El pliego de cláusulas administrativas es el documento jurídico que fija las condiciones bajo las que un organismo público contrata obras, servicios o suministros. Su objetivo es garantizar la transparencia, la libre concurrencia y la correcta ejecución del contrato. Por ello, tanto las empresas que desean licitar como los propios gestores públicos deben conocer a fondo su estructura y alcance.
Índice de Contenidos
Qué es el pliego de cláusulas administrativas y procedimiento
Cuando una administración inicia un proceso de contratación, elabora un pliego administrativo que regula:
- Objeto del contrato: qué se va a contratar y por cuánto tiempo.
- Requisitos de los licitadores: solvencia económica, técnica y profesional.
- Criterios de adjudicación: ponderación de precio, calidad, plazos, sostenibilidad, etc.
- Obligaciones esenciales: subrogación de personal, confidencialidad, protección de datos.
- Régimen de pagos y penalidades: plazos de facturación, intereses y sanciones por incumplimiento.
- Procedimiento de recursos: plazos y órganos competentes ante impugnaciones.
El procedimiento arranca con la aprobación del pliego, seguido de su publicación en el perfil del contratante. Tras la presentación de ofertas y su valoración, se adjudica el contrato y se formaliza. El pliego forma parte inseparable del contrato y es de obligado cumplimiento.
Diferencias entre el pliego de cláusulas administrativas particulares vs generales
Pliego de cláusulas administrativas generales (PCAG)
- Aprobado de manera única por cada administración para todos sus contratos.
- Contiene disposiciones comunes (lengua, órgano de contratación, sistema de garantías).
- Solo se modifica mediante un nuevo acuerdo plenario o resolución equivalente.
Pliego de cláusulas administrativas particulares (PCAP)
- Elaborado para cada expediente concreto.
- Desarrolla y complementa al PCAG adaptándolo al objeto del contrato.
- Puede añadir criterios de adjudicación específicos o requisitos ambientales y sociales.
En la práctica, el licitador debe analizar ambos pliegos: el PCAG para comprender las reglas básicas y el pliego de cláusulas administrativas particulares para identificar exigencias adicionales.

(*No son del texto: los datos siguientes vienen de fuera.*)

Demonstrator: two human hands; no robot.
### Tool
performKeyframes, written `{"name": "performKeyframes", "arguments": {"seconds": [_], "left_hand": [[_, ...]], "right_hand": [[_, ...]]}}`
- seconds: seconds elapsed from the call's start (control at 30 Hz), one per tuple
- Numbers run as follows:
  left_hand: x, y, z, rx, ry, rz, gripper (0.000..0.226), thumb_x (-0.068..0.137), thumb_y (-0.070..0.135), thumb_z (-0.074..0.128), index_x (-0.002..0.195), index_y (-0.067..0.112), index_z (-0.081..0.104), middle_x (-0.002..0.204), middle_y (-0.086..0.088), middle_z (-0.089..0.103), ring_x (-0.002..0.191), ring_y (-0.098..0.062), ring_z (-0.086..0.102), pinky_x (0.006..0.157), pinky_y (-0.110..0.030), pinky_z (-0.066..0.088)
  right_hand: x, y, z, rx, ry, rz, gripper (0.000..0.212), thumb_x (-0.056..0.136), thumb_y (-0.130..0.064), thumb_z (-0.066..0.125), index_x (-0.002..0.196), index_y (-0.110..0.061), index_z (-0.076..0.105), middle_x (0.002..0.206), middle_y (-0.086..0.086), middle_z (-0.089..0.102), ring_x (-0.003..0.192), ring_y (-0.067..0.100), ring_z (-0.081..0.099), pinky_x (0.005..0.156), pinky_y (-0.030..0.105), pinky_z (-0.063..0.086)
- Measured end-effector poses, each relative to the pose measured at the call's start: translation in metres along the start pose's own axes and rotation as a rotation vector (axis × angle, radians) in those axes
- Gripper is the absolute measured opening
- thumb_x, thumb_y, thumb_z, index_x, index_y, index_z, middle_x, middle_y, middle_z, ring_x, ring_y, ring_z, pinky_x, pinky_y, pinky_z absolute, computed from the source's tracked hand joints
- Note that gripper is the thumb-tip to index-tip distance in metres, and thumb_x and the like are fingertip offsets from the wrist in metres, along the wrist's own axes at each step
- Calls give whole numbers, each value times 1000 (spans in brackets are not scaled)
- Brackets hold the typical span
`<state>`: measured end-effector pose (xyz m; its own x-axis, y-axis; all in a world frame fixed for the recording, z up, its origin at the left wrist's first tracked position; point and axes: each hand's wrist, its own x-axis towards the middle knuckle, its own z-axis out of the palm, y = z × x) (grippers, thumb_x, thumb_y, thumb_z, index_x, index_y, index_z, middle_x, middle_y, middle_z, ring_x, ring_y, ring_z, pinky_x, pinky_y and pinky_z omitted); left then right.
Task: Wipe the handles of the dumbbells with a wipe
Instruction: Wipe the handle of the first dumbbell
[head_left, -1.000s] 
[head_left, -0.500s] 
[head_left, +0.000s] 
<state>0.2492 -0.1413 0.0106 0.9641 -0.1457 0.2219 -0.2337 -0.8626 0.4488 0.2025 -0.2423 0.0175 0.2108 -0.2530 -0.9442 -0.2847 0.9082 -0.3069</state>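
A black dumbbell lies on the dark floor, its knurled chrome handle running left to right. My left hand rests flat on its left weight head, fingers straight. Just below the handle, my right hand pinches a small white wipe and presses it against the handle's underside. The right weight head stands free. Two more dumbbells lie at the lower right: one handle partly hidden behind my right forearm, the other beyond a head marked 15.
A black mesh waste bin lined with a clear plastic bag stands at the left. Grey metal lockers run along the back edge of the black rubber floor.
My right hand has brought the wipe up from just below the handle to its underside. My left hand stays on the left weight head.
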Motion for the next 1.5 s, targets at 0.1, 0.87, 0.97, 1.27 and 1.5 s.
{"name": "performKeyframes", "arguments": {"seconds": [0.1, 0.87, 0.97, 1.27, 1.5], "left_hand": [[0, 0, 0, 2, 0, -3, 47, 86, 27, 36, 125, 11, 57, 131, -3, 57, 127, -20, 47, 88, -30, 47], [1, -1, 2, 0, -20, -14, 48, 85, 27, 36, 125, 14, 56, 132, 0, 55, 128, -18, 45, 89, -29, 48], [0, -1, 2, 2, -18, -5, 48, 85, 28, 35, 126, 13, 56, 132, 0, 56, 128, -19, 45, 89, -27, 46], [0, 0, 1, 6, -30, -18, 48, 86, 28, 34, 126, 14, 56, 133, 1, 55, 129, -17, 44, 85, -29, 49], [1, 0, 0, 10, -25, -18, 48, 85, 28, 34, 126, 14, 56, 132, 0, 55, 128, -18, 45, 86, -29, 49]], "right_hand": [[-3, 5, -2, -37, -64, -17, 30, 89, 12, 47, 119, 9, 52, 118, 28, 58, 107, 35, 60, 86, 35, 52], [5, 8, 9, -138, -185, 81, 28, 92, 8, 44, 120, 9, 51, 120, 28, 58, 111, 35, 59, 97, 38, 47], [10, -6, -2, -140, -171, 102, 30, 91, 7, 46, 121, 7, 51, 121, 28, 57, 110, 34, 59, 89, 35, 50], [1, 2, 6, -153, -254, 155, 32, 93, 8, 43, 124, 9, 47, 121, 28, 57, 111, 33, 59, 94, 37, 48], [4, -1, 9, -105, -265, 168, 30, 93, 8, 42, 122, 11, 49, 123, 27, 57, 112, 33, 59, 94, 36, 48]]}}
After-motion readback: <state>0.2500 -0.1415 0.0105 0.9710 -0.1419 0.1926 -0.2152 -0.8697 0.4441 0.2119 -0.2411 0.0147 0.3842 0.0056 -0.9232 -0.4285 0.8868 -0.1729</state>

Todo sobre el pliego de cláusulas administrativas particulares
Un pliego de cláusulas administrativas particulares (PCAP) bien redactado incluye:
- Cláusulas introductorias: definición de la necesidad pública que motiva el contrato.
- Condiciones de solvencia: ratios financieros, certificaciones ISO, experiencia mínima.
- Documentación a presentar: declaraciones responsables, DEUC, garantías provisionales.
- Criterios de valoración: fórmulas de puntuación de precio y calidad.
- Programa de trabajo: hitos, calendario y penalidades por retraso.
- Modificaciones previstas: supuestos y límites de variación del contrato.
- Resolución y prórrogas: causas, procedimientos y consecuencias jurídicas.
Además, cuando el contrato afecta a servicios recurrentes, el PCAP debe detallar las obligaciones de facturación electrónica y las condiciones de subrogación de personal.
Todo sobre el pliego de condiciones generales
Los pliegos de condiciones generales y particulares pueden coexistir:
- Condiciones generales: agrupan las cláusulas tipo (garantías, cesión y subcontratación, confidencialidad).
- Condiciones particulares: concretan los aspectos propios del contrato (plazos, precios unitarios, hitos de entrega).
Con un pliego de condiciones administrativas bien estructurado, la administración minimiza riesgos de litigios y el licitador conoce con precisión sus obligaciones desde el primer momento.